What is being asked: Copy all entries exactly, and wherever an entry holds a picture, leave that picture out.

━━━━━━━━

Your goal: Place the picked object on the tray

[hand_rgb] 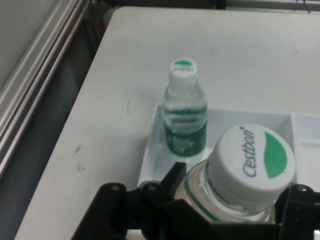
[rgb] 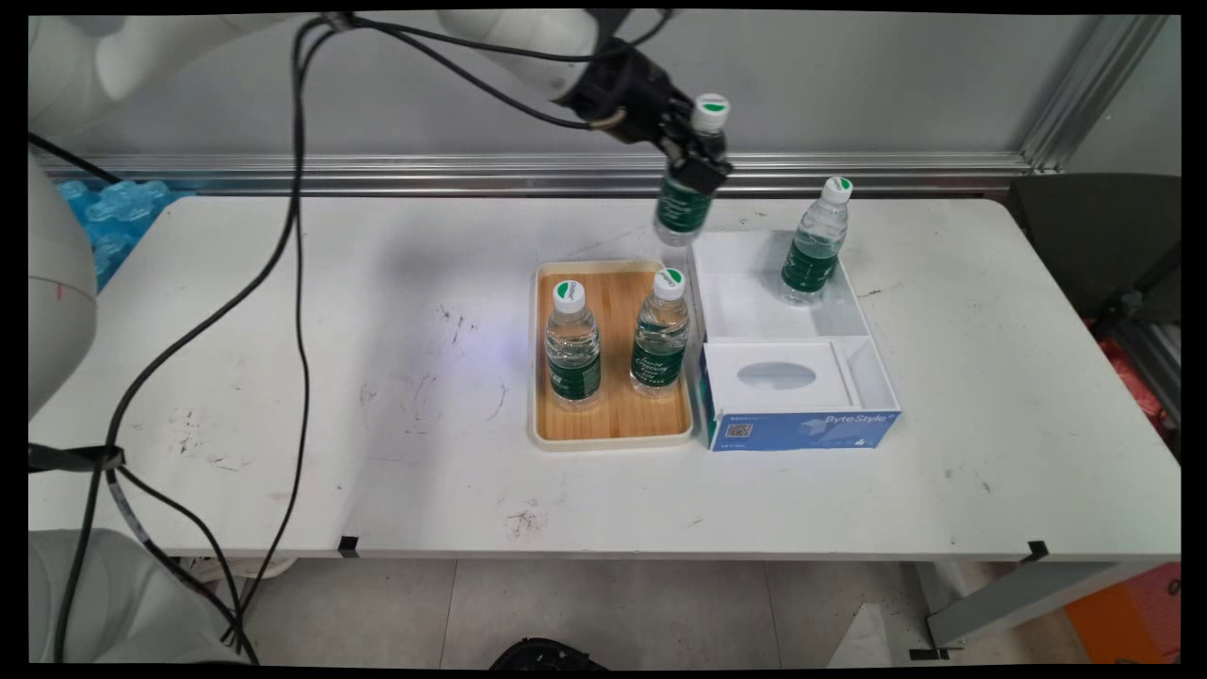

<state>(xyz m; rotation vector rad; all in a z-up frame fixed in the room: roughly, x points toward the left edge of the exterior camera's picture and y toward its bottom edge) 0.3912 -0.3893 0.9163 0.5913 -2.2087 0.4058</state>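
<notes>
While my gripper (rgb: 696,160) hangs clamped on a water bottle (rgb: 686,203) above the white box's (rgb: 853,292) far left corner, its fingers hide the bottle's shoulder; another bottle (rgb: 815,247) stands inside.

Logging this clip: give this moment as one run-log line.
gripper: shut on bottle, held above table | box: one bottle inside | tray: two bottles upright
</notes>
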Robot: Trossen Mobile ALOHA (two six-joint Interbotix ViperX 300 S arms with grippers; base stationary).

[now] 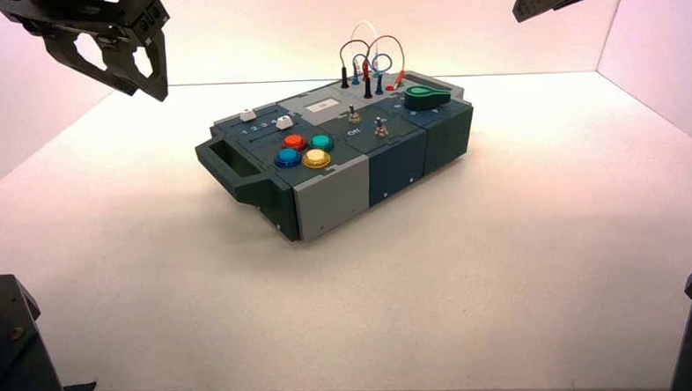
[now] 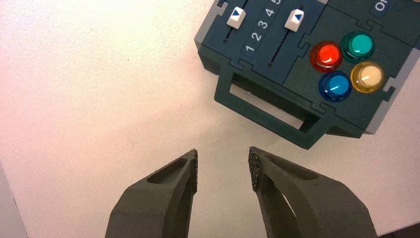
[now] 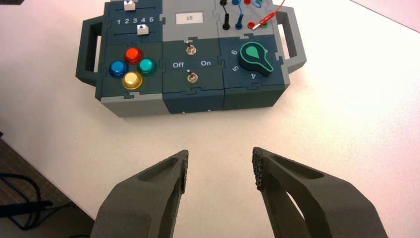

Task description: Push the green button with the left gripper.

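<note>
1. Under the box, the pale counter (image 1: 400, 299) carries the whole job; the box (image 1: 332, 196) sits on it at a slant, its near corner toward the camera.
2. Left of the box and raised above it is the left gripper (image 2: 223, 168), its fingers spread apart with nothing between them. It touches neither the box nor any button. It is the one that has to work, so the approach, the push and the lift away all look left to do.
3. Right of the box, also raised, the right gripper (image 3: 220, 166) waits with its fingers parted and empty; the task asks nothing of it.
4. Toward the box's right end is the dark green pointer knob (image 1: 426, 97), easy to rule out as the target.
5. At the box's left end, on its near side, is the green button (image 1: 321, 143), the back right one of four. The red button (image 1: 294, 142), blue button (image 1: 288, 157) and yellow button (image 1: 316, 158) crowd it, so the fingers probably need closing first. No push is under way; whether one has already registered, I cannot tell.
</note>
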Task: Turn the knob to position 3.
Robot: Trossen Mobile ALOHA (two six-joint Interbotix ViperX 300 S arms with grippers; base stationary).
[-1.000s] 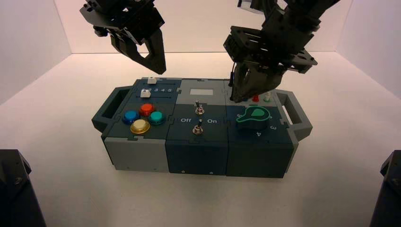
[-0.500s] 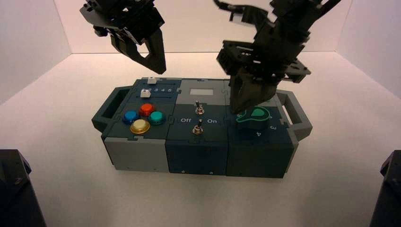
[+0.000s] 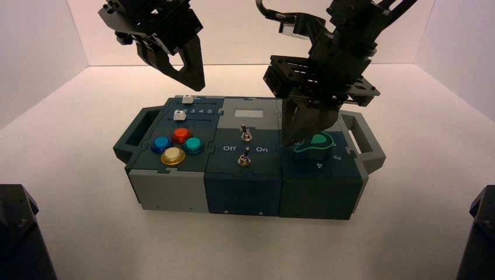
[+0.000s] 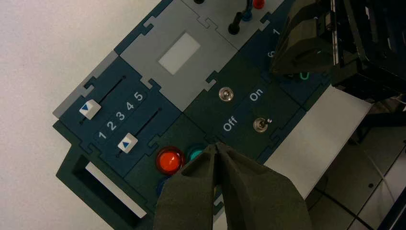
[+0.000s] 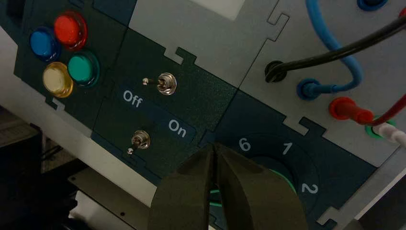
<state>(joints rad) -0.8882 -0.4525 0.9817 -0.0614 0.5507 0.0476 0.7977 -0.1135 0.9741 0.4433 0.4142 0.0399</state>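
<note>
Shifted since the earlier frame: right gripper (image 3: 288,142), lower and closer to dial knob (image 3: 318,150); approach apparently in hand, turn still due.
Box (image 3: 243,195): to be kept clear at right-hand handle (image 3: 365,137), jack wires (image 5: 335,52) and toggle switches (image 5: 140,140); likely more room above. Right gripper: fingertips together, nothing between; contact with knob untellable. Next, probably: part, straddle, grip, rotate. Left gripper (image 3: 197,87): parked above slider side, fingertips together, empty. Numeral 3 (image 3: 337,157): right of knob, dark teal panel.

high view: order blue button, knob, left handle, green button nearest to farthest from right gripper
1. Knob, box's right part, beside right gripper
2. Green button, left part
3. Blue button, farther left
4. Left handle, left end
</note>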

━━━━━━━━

Written answer:
Your goal: Place the picked object on the tray

[hand_rgb] 
[rgb] 

<state>(xyz m; rotation vector rad; all in a z-up frame fixed in the room: roughly, x points toward the left edge of the exterior camera's picture and y toward its bottom edge) 0.3912 -0.3893 0.9163 0.5913 -2.2087 0.4058</state>
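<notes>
While my gripper (rgb: 696,160) hangs clamped on a water bottle (rgb: 686,203) above the white box's (rgb: 853,292) far left corner, its fingers hide the bottle's shoulder; another bottle (rgb: 815,247) stands inside.

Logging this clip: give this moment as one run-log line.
gripper: shut on bottle, held above table | box: one bottle inside | tray: two bottles upright
</notes>
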Robot: Trossen Mobile ALOHA (two six-joint Interbotix ViperX 300 S arms with grippers; base stationary).

[now] 
[now] 
[now] 

Task description: Push the green button with the left gripper.

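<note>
1. Under the box, the pale counter (image 1: 400, 299) carries the whole job; the box (image 1: 332, 196) sits on it at a slant, its near corner toward the camera.
2. Left of the box and raised above it is the left gripper (image 2: 223, 168), its fingers spread apart with nothing between them. It touches neither the box nor any button. It is the one that has to work, so the approach, the push and the lift away all look left to do.
3. Right of the box, also raised, the right gripper (image 3: 220, 166) waits with its fingers parted and empty; the task asks nothing of it.
4. Toward the box's right end is the dark green pointer knob (image 1: 426, 97), easy to rule out as the target.
5. At the box's left end, on its near side, is the green button (image 1: 321, 143), the back right one of four. The red button (image 1: 294, 142), blue button (image 1: 288, 157) and yellow button (image 1: 316, 158) crowd it, so the fingers probably need closing first. No push is under way; whether one has already registered, I cannot tell.
</note>
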Task: Turn the knob to position 3.
Robot: Trossen Mobile ALOHA (two six-joint Interbotix ViperX 300 S arms with grippers; base stationary).
[-1.000s] 
[-0.500s] 
[+0.000s] 
[+0.000s] 
[+0.000s] 
<state>(joints rad) -0.8882 -0.4525 0.9817 -0.0614 0.5507 0.0476 0.7977 -0.1135 0.9741 0.4433 0.4142 0.0399</state>
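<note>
Shifted since the earlier frame: right gripper (image 3: 288,142), lower and closer to dial knob (image 3: 318,150); approach apparently in hand, turn still due.
Box (image 3: 243,195): to be kept clear at right-hand handle (image 3: 365,137), jack wires (image 5: 335,52) and toggle switches (image 5: 140,140); likely more room above. Right gripper: fingertips together, nothing between; contact with knob untellable. Next, probably: part, straddle, grip, rotate. Left gripper (image 3: 197,87): parked above slider side, fingertips together, empty. Numeral 3 (image 3: 337,157): right of knob, dark teal panel.

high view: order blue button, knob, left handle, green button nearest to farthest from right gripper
1. Knob, box's right part, beside right gripper
2. Green button, left part
3. Blue button, farther left
4. Left handle, left end
</note>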

No further output is needed.